_EXERCISE GOAL_:
Would you repeat the entries beneath, with nothing changed?

== AVAILABLE DATA ==

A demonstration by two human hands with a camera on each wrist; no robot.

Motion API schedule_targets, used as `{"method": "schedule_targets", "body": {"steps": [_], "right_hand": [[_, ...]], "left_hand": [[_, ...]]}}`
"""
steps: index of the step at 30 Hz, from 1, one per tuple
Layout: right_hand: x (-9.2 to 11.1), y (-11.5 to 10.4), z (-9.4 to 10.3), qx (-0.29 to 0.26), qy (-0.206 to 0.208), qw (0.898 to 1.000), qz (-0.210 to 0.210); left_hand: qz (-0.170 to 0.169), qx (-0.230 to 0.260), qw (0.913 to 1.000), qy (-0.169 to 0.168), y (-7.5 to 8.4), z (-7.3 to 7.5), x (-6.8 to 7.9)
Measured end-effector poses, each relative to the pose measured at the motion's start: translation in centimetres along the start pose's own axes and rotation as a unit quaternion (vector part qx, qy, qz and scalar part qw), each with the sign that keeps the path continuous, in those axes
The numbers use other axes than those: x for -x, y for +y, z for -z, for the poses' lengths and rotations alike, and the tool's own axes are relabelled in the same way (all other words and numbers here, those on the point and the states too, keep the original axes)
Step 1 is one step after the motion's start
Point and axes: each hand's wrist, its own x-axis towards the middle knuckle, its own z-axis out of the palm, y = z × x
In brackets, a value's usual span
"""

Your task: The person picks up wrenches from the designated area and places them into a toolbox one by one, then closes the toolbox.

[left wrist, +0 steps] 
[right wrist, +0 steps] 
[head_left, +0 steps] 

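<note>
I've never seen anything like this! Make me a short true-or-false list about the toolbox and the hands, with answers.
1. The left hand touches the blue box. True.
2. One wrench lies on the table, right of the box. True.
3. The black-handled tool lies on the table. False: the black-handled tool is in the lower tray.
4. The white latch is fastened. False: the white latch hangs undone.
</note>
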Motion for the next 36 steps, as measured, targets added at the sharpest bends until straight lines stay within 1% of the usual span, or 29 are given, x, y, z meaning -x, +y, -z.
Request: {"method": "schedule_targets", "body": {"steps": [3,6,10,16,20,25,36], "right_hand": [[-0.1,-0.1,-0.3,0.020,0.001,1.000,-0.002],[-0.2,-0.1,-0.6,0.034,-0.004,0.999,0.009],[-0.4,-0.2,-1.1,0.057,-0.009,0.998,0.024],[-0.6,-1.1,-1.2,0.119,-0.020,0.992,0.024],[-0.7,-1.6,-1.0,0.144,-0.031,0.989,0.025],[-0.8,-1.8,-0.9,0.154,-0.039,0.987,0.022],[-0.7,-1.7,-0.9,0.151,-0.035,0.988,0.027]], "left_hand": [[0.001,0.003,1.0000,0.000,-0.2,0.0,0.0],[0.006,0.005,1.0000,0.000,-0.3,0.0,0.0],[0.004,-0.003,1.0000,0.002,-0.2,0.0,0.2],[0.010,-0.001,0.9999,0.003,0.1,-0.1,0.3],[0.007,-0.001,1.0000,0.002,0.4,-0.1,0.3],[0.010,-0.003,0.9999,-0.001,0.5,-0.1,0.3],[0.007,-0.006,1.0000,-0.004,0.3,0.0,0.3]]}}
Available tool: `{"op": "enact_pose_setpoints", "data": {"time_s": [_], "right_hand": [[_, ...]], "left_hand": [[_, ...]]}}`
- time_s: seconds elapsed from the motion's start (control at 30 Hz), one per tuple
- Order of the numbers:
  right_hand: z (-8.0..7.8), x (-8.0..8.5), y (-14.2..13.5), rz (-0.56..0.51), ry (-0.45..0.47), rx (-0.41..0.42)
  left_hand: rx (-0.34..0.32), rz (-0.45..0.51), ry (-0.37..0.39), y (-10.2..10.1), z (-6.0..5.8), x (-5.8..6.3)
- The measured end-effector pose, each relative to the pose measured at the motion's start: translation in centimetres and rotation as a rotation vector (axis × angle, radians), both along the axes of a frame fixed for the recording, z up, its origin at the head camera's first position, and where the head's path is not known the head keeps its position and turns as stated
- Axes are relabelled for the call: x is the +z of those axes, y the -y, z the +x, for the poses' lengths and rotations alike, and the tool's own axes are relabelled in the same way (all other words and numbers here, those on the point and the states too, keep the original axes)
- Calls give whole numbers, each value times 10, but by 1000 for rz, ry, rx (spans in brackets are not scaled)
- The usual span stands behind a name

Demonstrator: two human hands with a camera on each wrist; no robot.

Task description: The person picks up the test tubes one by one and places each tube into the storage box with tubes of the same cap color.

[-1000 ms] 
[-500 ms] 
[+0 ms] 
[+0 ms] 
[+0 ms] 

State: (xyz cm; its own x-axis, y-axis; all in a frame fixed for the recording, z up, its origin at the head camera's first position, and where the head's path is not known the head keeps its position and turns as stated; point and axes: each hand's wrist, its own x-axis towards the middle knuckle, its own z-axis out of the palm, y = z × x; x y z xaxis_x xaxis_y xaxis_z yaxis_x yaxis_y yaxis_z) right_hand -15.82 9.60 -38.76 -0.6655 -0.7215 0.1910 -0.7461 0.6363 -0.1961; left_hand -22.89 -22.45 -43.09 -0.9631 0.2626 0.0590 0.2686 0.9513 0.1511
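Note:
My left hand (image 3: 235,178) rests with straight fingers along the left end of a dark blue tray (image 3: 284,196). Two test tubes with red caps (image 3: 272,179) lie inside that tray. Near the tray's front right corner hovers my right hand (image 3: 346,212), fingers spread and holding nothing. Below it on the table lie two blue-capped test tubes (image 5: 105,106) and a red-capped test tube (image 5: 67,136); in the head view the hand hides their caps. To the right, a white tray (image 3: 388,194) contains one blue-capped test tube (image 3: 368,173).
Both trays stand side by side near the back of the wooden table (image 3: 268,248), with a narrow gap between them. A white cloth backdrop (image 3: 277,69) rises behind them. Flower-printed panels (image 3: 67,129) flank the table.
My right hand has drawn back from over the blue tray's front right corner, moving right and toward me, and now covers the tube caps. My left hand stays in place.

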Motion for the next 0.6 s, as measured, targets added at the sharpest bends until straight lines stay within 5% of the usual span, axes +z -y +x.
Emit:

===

_OUTPUT BELOW_:
A demonstration by two human hands with a camera on each wrist; no robot.

Motion API schedule_targets, used as `{"method": "schedule_targets", "body": {"steps": [_], "right_hand": [[_, ...]], "left_hand": [[_, ...]]}}`
"""
steps: index of the step at 30 Hz, from 1, one per tuple
Layout: right_hand: x (-9.2 to 11.1), y (-11.5 to 10.4), z (-9.4 to 10.3), qx (-0.29 to 0.26), qy (-0.206 to 0.208), qw (0.898 to 1.000), qz (-0.210 to 0.210); left_hand: qz (-0.170 to 0.169), qx (-0.230 to 0.260), qw (0.913 to 1.000), qy (-0.169 to 0.168), y (-7.5 to 8.4), z (-7.3 to 7.5), x (-6.8 to 7.9)
Measured end-effector poses, each relative to the pose measured at the motion's start: translation in centimetres along the start pose's own axes and rotation as a unit quaternion (vector part qx, qy, qz and scalar part qw), each with the sign that keeps the path continuous, in those axes
The numbers use other axes than those: x for -x, y for +y, z for -z, for the poses' lengths and rotations alike, and the tool's own axes are relabelled in the same way (all other words and numbers here, those on the point and the states too, keep the original axes)
Step 1 is one step after the motion's start
Point and axes: each hand's wrist, its own x-axis towards the middle knuckle, its own z-axis out of the palm, y = z × x
In brackets, a value's usual span
"""

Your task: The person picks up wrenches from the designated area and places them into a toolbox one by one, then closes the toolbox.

[left wrist, +0 steps] 
[right wrist, +0 steps] 
[head_left, +0 steps] 

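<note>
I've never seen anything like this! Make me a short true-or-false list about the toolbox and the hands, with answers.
1. The left hand touches the blue box. True.
2. One wrench lies on the table, right of the box. True.
3. The black-handled tool lies on the table. False: the black-handled tool is in the lower tray.
4. The white latch is fastened. False: the white latch hangs undone.
</note>
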Motion for the next 36 steps, as measured, targets added at the sharpest bends until straight lines stay within 1% of the usual span, or 29 are given, x, y, z meaning -x, +y, -z.
Request: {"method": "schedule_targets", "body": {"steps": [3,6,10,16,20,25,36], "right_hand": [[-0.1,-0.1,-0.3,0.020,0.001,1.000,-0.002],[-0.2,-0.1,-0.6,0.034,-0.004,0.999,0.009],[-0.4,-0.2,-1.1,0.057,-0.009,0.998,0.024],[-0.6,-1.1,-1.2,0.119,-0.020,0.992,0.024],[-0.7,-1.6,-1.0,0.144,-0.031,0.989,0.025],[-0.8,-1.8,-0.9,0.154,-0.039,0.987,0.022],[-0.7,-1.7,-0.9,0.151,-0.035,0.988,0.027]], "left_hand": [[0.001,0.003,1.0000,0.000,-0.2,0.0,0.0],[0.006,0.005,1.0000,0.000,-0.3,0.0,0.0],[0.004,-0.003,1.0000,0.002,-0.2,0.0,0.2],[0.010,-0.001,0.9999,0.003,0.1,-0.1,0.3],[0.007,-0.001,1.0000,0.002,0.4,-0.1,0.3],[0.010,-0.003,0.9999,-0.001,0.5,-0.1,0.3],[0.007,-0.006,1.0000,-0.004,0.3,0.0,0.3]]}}
Available tool: `{"op": "enact_pose_setpoints", "data": {"time_s": [_], "right_hand": [[_, ...]], "left_hand": [[_, ...]]}}`
- time_s: seconds elapsed from the motion's start (control at 30 Hz), one per tuple
- Order of the numbers:
  right_hand: z (-8.0..7.8), x (-8.0..8.5), y (-14.2..13.5), rz (-0.56..0.51), ry (-0.45..0.47), rx (-0.41..0.42)
  left_hand: rx (-0.34..0.32), rz (-0.45..0.51), ry (-0.37..0.39), y (-10.2..10.1), z (-6.0..5.8), x (-5.8..6.3)
- The measured end-effector pose, each relative to the pose measured at the motion's start: translation in centimetres and rotation as a rotation vector (axis × angle, radians), both along the axes of a frame fixed for the recording, z up, its origin at the head camera's first position, and where the head's path is not known the head keeps its position and turns as stated
- Axes are relabelled for the call: x is the +z of those axes, y the -y, z the +x, for the poses' lengths and rotations alike, and the tool's own axes are relabelled in the same way (all other words and numbers here, those on the point and the states too, keep the original axes)
- Calls give whole numbers, each value times 10, but by 1000 for rz, ry, rx (spans in brackets are not scaled)
- The usual span stands behind a name

Demonstrator: two human hands with a camera on each wrist; no robot.

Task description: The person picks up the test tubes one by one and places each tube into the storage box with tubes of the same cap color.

[-1000 ms] 
[-500 ms] 
[+0 ms] 
[+0 ms] 
[+0 ms] 

State: (xyz cm; its own x-axis, y-axis; all in a frame fixed for the recording, z up, its origin at the head camera's first position, and where the head's path is not known the head keeps its position and turns as stated; point and axes: each hand's wrist, its own x-axis towards the middle knuckle, its own z-axis out of the palm, y = z × x; x y z xaxis_x xaxis_y xaxis_z yaxis_x yaxis_y yaxis_z) right_hand -15.82 9.60 -38.76 -0.6655 -0.7215 0.1910 -0.7461 0.6363 -0.1961; left_hand -22.89 -22.45 -43.09 -0.9631 0.2626 0.0590 0.2686 0.9513 0.1511
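Note:
My left hand (image 3: 235,178) rests with straight fingers along the left end of a dark blue tray (image 3: 284,196). Two test tubes with red caps (image 3: 272,179) lie inside that tray. Near the tray's front right corner hovers my right hand (image 3: 346,212), fingers spread and holding nothing. Below it on the table lie two blue-capped test tubes (image 5: 105,106) and a red-capped test tube (image 5: 67,136); in the head view the hand hides their caps. To the right, a white tray (image 3: 388,194) contains one blue-capped test tube (image 3: 368,173).
Both trays stand side by side near the back of the wooden table (image 3: 268,248), with a narrow gap between them. A white cloth backdrop (image 3: 277,69) rises behind them. Flower-printed panels (image 3: 67,129) flank the table.
My right hand has drawn back from over the blue tray's front right corner, moving right and toward me, and now covers the tube caps. My left hand stays in place.
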
Motion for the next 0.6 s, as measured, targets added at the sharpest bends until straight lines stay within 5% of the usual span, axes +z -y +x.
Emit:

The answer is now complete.